Heat Transfer in the Impinging Synthetic Jet Cooling: Frequency and Jet-to-Surface Effects

The synthetic jet is a jet with zero net mass flux usually produced by oscillating a diaphragm placed on a cavity. The cooling performance of the impingement synthetic jet is investigated numerically in a scaled up model that enables high resolution thermal and flow measurements. The test setup comprises of two circular parallel plates where one plate contains an integrated jet actuator and the opposite plate includes a constant heat flux of 18 W. Effects of jet formation frequency at the orifice outlet and jet-to-surface distances (H/d) at constant Reynolds number are investigated. The cavity and diaphragm are omitted and a harmonic time-dependent velocity profile is assumed at the orifice outlet. Also, the 2vf− turbulence model is applied as a suitable model for problems with stagnation points. Solution of the governing equations under the assumptions of incompressible, axisymmetric and temperaturedependent properties is carried out.

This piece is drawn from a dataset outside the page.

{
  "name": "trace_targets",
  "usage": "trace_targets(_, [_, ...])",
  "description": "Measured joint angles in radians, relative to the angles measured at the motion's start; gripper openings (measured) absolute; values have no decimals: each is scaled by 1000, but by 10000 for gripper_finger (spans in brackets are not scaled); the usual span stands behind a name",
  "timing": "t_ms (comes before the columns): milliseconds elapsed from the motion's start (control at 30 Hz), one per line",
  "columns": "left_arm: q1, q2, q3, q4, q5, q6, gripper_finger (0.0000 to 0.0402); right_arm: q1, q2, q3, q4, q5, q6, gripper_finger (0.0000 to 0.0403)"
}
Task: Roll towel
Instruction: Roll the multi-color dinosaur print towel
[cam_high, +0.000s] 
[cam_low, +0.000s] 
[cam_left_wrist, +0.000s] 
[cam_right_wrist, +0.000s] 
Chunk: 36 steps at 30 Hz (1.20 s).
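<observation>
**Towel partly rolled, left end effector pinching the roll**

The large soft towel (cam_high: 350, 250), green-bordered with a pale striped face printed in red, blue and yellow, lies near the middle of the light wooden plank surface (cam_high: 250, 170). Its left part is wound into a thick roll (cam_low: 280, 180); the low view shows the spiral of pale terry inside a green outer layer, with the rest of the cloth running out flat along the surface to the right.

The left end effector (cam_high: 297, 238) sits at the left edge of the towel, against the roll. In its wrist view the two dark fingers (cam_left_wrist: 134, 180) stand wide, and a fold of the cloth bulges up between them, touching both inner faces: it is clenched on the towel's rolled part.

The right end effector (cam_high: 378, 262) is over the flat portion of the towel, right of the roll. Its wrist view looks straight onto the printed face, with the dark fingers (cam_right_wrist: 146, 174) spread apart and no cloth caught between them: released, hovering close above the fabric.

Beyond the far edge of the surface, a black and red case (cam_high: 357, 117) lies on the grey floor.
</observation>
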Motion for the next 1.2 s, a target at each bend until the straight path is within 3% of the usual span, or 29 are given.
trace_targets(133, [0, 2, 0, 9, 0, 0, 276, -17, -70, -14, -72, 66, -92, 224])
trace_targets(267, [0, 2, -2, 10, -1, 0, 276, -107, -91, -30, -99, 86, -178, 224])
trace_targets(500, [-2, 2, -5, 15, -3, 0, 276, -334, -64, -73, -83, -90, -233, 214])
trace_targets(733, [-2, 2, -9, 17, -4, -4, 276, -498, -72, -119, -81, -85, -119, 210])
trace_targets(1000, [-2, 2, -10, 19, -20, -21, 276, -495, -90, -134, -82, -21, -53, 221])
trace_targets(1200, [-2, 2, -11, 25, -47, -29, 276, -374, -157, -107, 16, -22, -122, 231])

The PISO algorithm is employed for the coupling of continuity and momentum equations. Results show that the Nusselt number increases as jet to surface distance raises. However, this increase does not continue for all the quantities. Also, for small distances between the synthetic jet and the heated surface, the high formation frequency synthetic jet removes heat better than the low frequency jet, whereas the low frequency jet is more effective at larger distances.